EXERCISE INSTRUCTIONS » Output exactly the lines from the line that has "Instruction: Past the" through the last line of the data below, with no pictures.

DATASET EXTRACT »
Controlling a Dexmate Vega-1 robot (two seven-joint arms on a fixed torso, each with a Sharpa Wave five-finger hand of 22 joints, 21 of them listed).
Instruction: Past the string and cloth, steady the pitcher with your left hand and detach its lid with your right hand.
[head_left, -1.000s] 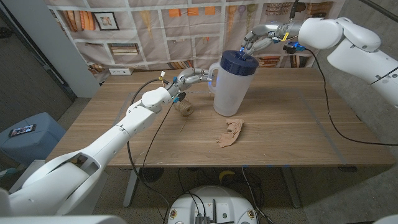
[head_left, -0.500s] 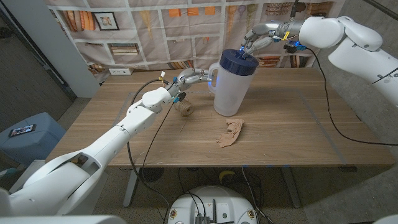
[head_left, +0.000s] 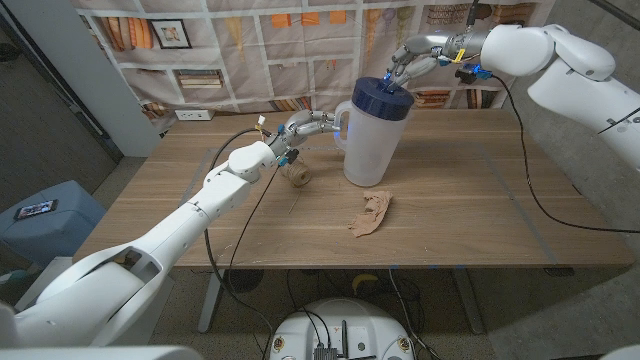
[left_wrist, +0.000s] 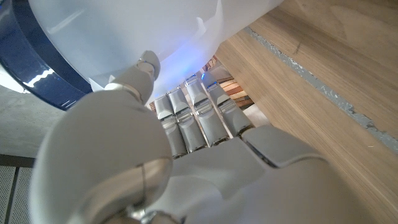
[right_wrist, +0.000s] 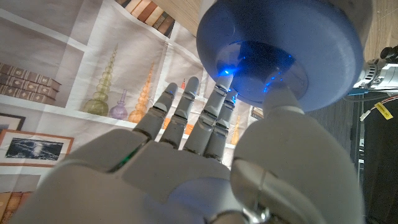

RESPONSE »
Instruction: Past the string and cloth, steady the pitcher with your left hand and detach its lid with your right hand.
[head_left, -1.000s] 
[head_left, -0.500s] 
[head_left, +0.000s] 
[left_wrist, +0.000s] 
[right_wrist, +0.000s] 

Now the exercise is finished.